What this task involves> Starting from the first line below, repeat the data exactly through to the last.

--- START ---

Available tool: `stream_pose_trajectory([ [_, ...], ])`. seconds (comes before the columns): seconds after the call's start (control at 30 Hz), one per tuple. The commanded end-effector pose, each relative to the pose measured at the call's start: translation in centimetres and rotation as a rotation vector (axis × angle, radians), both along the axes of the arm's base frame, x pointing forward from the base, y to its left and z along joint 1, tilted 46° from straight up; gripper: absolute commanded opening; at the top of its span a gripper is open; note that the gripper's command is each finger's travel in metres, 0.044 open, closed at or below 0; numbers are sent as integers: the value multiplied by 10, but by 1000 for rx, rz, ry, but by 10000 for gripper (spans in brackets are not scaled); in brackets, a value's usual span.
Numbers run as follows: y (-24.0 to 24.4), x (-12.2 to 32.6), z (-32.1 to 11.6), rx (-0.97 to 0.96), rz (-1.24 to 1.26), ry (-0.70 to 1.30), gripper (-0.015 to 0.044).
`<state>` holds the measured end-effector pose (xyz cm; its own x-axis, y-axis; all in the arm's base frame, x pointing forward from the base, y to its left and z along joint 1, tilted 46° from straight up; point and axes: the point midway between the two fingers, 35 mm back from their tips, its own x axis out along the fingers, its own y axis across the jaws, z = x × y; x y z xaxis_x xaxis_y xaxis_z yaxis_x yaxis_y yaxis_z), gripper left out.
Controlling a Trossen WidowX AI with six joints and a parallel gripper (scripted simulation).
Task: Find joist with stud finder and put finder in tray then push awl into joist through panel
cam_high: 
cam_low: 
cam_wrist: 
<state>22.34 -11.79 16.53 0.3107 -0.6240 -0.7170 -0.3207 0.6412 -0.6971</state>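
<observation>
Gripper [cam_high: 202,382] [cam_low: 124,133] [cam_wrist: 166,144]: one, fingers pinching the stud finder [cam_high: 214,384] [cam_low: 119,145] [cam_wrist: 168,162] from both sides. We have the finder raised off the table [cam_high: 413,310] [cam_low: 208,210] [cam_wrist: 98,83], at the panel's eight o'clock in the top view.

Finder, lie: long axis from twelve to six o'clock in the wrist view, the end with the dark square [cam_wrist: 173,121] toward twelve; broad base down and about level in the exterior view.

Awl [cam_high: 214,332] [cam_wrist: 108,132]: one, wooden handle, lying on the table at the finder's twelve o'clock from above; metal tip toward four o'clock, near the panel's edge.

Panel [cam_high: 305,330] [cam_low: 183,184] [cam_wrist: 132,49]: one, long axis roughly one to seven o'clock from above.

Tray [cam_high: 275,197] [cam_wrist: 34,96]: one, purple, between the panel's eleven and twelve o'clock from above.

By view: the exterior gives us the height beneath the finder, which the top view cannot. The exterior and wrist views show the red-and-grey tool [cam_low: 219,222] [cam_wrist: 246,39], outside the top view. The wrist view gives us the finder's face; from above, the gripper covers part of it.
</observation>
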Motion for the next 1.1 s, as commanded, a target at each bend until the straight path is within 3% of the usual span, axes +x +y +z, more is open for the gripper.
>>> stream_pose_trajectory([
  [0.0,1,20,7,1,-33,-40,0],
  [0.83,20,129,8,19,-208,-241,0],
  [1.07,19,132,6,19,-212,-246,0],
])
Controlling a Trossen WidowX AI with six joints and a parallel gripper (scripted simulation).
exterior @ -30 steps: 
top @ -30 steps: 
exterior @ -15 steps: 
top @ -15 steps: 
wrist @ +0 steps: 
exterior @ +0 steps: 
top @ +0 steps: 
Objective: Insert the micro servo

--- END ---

Answer space>
Available tool: `stream_pose_trajectory([ [_, ...], ])`. seconds (comes before the columns): seconds after the call's start (control at 30 Hz), one per tuple. The commanded end-effector pose, each relative to the pose measured at the call's start: translation in centimetres and rotation as a rotation vector (axis × angle, radians), both along the axes of the arm's base frame, x pointing forward from the base, y to its left and z along joint 1, tilted 46° from straight up; gripper: absolute commanded opening; at the top of its span a gripper is open; note that the gripper's command is each finger's travel in metres, 0.044 open, closed at or below 0; numbers are sent as integers: the value multiplied by 10, but by 1000 for rx, rz, ry, but by 10000 for gripper (spans in brackets are not scaled); in brackets, a value's usual span.
Numbers run as follows: y (-24.0 to 24.4), x (-12.2 to 32.6), z (-32.1 to 11.6), rx (-0.97 to 0.96), rz (-1.24 to 1.26), ry (-0.70 to 1.30), gripper (-0.015 to 0.044).
`<state>` holds the measured end-effector pose (xyz cm; its own x-axis, y-axis; all in the arm's base frame, x pointing forward from the base, y to its left and z along joint 1, tilted 46° from straight up; point and axes: the point midway between the two fingers, 35 mm back from their tips, its own x axis out along the fingers, its own y axis across the jaws, z = x × y; x y z xaxis_x xaxis_y xaxis_z yaxis_x yaxis_y yaxis_z), gripper left out.
Controlling a Trossen WidowX AI with six joints and a parallel gripper (scripted simulation).
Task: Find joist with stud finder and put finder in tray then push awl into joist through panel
cam_high: 
cam_low: 
cam_wrist: 
<state>22.34 -11.79 16.53 0.3107 -0.6240 -0.7170 -0.3207 0.6412 -0.6971</state>
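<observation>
Gripper [cam_high: 202,382] [cam_low: 124,133] [cam_wrist: 166,144]: one, fingers pinching the stud finder [cam_high: 214,384] [cam_low: 119,145] [cam_wrist: 168,162] from both sides. We have the finder raised off the table [cam_high: 413,310] [cam_low: 208,210] [cam_wrist: 98,83], at the panel's eight o'clock in the top view.

Finder, lie: long axis from twelve to six o'clock in the wrist view, the end with the dark square [cam_wrist: 173,121] toward twelve; broad base down and about level in the exterior view.

Awl [cam_high: 214,332] [cam_wrist: 108,132]: one, wooden handle, lying on the table at the finder's twelve o'clock from above; metal tip toward four o'clock, near the panel's edge.

Panel [cam_high: 305,330] [cam_low: 183,184] [cam_wrist: 132,49]: one, long axis roughly one to seven o'clock from above.

Tray [cam_high: 275,197] [cam_wrist: 34,96]: one, purple, between the panel's eleven and twelve o'clock from above.

By view: the exterior gives us the height beneath the finder, which the top view cannot. The exterior and wrist views show the red-and-grey tool [cam_low: 219,222] [cam_wrist: 246,39], outside the top view. The wrist view gives us the finder's face; from above, the gripper covers part of it.
</observation>
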Motion for the next 1.1 s, as commanded, a target at each bend until the straight path is within 3% of the usual span, axes +x +y +z, more is open for the gripper.
>>> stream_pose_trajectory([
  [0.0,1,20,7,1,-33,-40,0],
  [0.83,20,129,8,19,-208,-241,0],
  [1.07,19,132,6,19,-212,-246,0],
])
Controlling a Trossen WidowX AI with six joints and a parallel gripper (scripted simulation).
exterior @ -30 steps: 
top @ -30 steps: 
exterior @ -15 steps: 
top @ -15 steps: 
wrist @ +0 steps: 
exterior @ +0 steps: 
top @ +0 steps: 
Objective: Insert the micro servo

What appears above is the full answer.